Rafa Monclova: Sevillano clásico de la LEB

Rafa Monclova: Sevillano clásico de la LEB
Uno de sus 15 partidos en la máxima categoría.

Javier Ortiz Pérez

Rafa Monclova, base de juego alegre y desenfadado, se retiró hace apenas cuatro años. No fue un jugador de peso en la actual Liga Endesa (quince partidos en el entonces Caja San Fernando entre 1994 y 1996), pero sí posteriormente en las competiciones federativas, sobre todo la LEB Oro, donde gozó de mucho protagonismo. En las últimas temporadas está desarrollando una interesante carrera como entrenador que le llevó hace un año a ser campeón de España cadete con el Cajasol.

Es curioso: dice que sus equipos se basan en la defensa. Y él reconoce que el Monclova jugador estaba más bien orientado al ataque. “A mis jugadores lo que más les pido es intensidad defensiva, pero es verdad que yo siempre he sido todo lo contrario, excepto quizás la etapa en el primer equipo del Caja, cuando Aleksandar Petrovic me ponía de perro de presa”, cuenta. Fue aquel tiempo con el técnico croata el tiempo en el que acarició la élite, jugando incluso algún partido como titular.

Pero quedó fuera de aquello (“era una época en la que los equipos utilizaban el tercer extranjero para fichar a un base o a un escolta y no tuve continuidad”), buscándose el pan en la LEB. Asegura que lo hizo con agrado: “cuando eres joven, lo que quieres es jugar. Para mí era mejor ser titular un peldaño por debajo que estar en ACB simplemente por tener esa etiqueta, estando mucho tiempo en el banquillo para ello”.

Su desembarco en la segunda categoría se produjo el mismo año de su fundación: 1996. Desde entonces, Córdoba, Los Barrios (dos etapas), Inca, Huelva, Melilla, Murcia… Once temporadas interrumpidas que le valieron para estar entre los primeros en las clasificaciones históricas de partidos jugados, minutos y asistencias. “Para mí, di el tope de rendimiento que pude dar. Fueron muchos años así. Fue un éxito estar ese tiempo en la LEB Oro, sintiéndome cómodo para sacar mi potencial”.

Como jugador, aparte de por la cuestión de ser más ofensivo que defensivo, destacaba por un hecho: su enorme descaro y valentía. “Sí, probablemente es así. Siempre digo que mi cancha favorita para jugar era el Príncipe Felipe de Zaragoza, con 10.000 personas ahí metidas. Y casi siempre ganamos en finales apretados. Me gustaban los momentos calientes”.

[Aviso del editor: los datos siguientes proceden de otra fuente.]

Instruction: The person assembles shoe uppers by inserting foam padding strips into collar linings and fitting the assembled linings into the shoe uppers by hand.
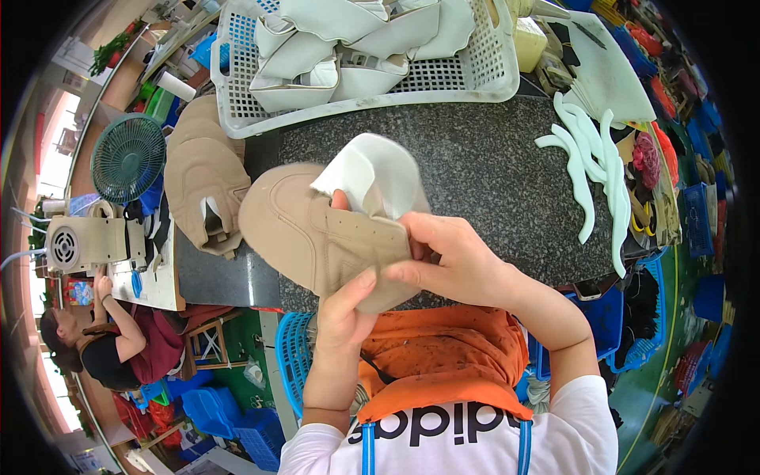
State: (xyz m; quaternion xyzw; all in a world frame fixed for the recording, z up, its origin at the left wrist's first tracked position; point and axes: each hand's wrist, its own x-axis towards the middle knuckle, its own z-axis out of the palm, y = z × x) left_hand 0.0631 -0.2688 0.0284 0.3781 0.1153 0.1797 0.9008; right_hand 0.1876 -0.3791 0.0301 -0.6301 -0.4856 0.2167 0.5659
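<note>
A beige shoe upper (289, 226) is held over the table, its rounded toe pointing left and its white lining (370, 170) folded up out of the opening. My left hand (348, 305) is closed on the near side, the thumb on the outside and a fingertip showing at the opening. On the right, my right hand (455, 257) pinches the edge of the upper near the eyelet row, with its inner fingers partly hidden. A stack of similar beige uppers (198, 170) lies to the left of the held one.
A white plastic basket (364, 100) of pale folded pieces stands at the far side of the speckled dark table (491, 178). Wavy pale-green strips (582, 162) lie at right. Beyond the left end are a green fan (127, 157), a machine (87, 241) and another person (119, 340).
</note>
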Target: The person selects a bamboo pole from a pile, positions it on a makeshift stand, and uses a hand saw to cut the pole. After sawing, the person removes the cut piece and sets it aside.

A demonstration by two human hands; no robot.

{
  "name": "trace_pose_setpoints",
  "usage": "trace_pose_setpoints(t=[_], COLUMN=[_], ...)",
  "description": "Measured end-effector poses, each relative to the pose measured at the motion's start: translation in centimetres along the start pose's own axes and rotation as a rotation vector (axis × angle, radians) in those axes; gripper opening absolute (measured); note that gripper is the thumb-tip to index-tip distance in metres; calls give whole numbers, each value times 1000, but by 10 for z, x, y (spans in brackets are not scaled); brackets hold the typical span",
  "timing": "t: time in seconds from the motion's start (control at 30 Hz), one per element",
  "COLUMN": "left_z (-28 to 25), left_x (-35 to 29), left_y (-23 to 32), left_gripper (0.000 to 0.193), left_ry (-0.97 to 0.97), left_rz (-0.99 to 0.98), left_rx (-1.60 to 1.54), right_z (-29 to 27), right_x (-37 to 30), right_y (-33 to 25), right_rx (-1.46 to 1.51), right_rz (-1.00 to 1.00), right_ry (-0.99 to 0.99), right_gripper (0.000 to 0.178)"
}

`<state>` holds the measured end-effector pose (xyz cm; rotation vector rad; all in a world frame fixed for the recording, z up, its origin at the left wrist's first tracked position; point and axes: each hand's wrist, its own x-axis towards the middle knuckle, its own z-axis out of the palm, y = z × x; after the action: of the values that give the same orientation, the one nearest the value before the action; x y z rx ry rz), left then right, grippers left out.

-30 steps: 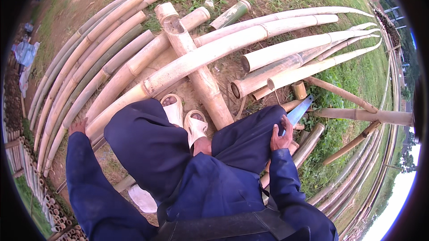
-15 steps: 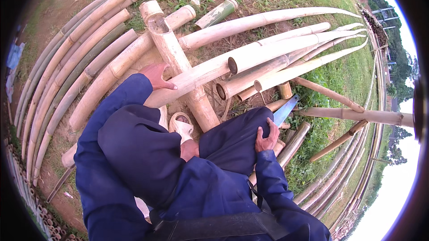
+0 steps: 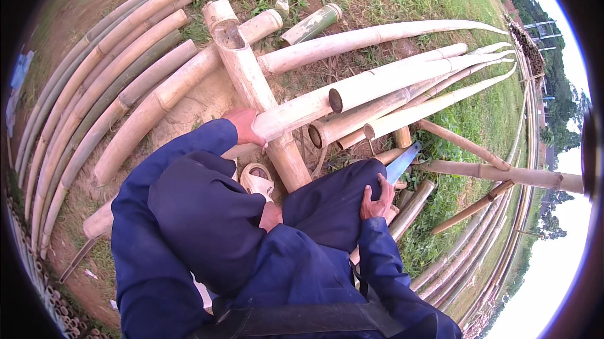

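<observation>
Saw blade (image 3: 402, 161) showing, handle out of sight.
It vanishes beside the right hand (image 3: 377, 199) at the knee (image 3: 360, 178) (handle perhaps beneath that hand). I see only part of the left hand (image 3: 243, 125) at the bamboo pole (image 3: 294, 114), and a pale-blue thing (image 3: 20, 76) by the left rim is too blurred to name.

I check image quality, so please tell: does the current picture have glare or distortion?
Head view: the sky at lower right is washed-out white; head view: poles at left look bowed, likely lens distortion; head view: saw, outline clear.
</observation>
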<state>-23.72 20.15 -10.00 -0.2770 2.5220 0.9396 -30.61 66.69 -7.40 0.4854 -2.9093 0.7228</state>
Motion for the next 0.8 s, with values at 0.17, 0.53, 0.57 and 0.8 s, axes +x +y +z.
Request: trace_pose_setpoints(t=[0.17,0.53,0.57,0.8], left_z=[-26,-72,-60,-31], left_x=[-19,-253,-278,-402], left_y=[-15,-187,-215,-242], left_gripper=[79,82,86,115], left_ry=[82,309,320,359], left_rz=[-38,-251,-331,-874], left_rx=[92,381,372,614], right_z=[-5,-6,-4,-5], right_x=[-1,30,36,66], right_y=[3,-47,-50,-106], right_rx=[-9,222,211,342], right_rz=[-48,-99,-147,-378], right_ry=[1,-20,-29,-108], right_gripper=[50,57,58,54])
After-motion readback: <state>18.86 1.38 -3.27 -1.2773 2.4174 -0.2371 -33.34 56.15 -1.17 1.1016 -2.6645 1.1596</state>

Su progresión en los banquillos está siendo muy exitosa: ha dirigido al cadete del Cajasol dos años, con el título nacional del 2012, y ha llamado la atención de la Federación Española, que le ha incluido en el cuerpo técnico de distintas selecciones. Recientemente ha sido entrenador en la Eurobasket Summer League de Fuenlabrada y también ha viajado a Brasil para compartir conocimientos con clubs de la liga local. “Estoy satisfecho, claro. ¿Ser entrenador es más difícil que ser jugador? Por supuesto. Cuando eres jugador, cuando acabas un partido te vas para casa y ya está. Si eres entrenador, tienes que estar pensando en qué ha estado bien, qué ha estado mal, quién ha jugado, quién no ha jugado… Y por supuesto, también en el siguiente”.